Scan the entries below for the word "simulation" and copy every line where it turns up.

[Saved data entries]
· · · · ·
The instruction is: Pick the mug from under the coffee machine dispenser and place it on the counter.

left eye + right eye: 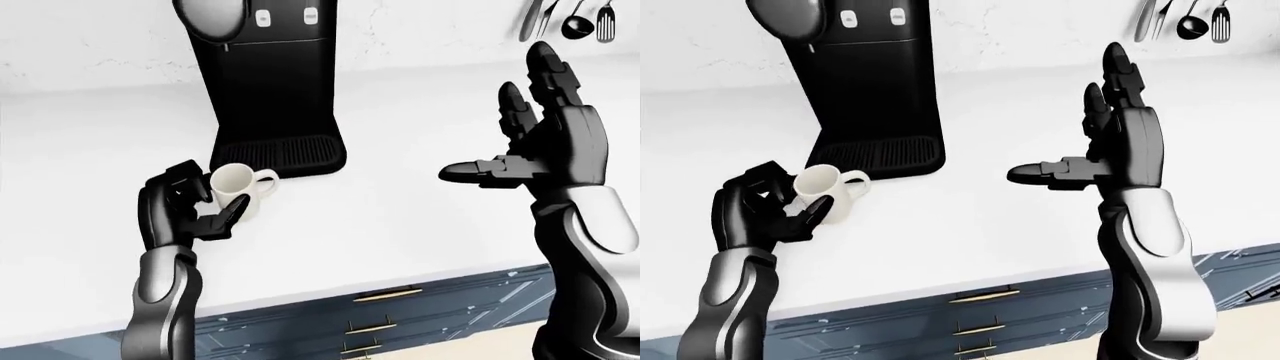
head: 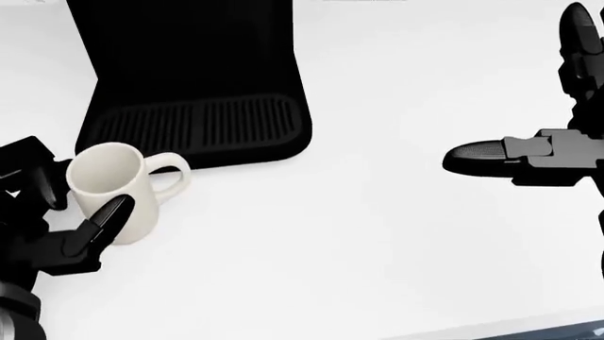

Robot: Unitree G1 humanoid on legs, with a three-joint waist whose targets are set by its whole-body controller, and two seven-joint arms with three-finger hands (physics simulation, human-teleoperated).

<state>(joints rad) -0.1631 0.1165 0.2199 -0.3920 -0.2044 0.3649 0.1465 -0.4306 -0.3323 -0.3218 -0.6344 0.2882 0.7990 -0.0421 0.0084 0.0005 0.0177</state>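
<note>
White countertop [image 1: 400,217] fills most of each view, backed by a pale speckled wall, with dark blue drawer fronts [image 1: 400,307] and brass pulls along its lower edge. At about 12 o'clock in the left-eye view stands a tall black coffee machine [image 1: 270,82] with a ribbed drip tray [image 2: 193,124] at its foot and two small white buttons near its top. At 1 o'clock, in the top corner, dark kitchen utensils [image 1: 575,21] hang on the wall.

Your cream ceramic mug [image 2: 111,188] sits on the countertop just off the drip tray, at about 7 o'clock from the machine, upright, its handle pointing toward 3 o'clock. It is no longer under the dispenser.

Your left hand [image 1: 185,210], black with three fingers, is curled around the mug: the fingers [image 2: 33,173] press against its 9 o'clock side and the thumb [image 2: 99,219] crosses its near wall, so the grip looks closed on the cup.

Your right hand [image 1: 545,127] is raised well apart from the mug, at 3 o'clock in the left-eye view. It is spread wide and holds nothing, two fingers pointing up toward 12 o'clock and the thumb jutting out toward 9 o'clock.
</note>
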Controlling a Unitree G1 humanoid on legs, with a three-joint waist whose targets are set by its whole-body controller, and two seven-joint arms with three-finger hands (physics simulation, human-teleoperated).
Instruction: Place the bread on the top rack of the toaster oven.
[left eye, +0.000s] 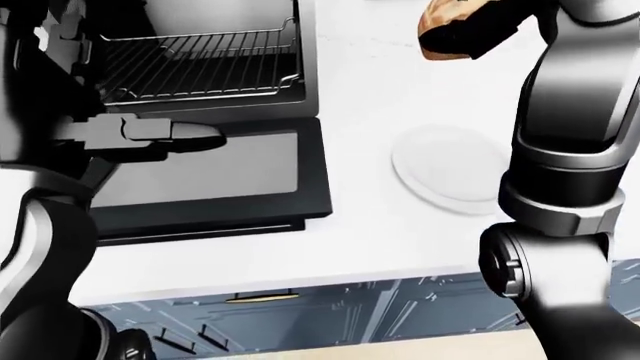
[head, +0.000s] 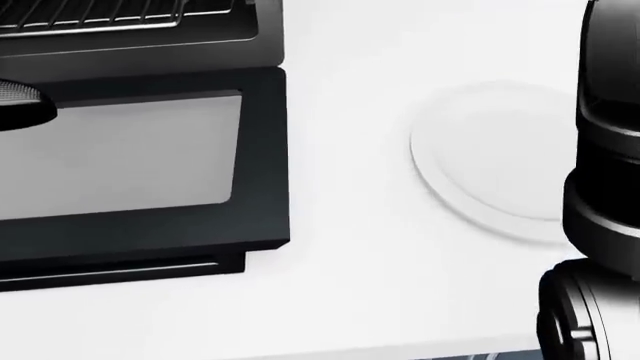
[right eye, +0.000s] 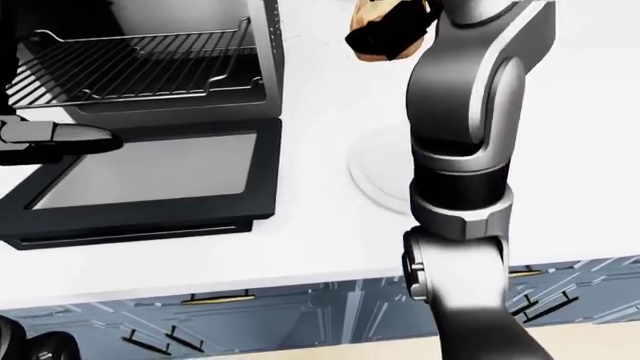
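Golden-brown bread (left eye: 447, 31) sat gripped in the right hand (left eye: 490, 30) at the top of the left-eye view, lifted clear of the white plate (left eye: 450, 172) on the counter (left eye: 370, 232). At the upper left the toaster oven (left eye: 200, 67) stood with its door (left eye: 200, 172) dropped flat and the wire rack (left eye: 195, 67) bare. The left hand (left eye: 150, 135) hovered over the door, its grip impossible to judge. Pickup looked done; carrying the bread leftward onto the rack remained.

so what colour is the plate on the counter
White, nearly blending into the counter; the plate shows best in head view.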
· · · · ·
### Written response
Robot: Unitree G1 humanoid on legs, with a three-joint waist whose targets are set by its whole-body controller, and two seven-joint arms with three-finger hands (physics simulation, human-teleoperated).
Controlling a Unitree G1 humanoid on legs, with a three-joint waist whose targets are set by its whole-body controller, and two seven-joint arms with three-finger hands (physics simulation, human-teleoperated).

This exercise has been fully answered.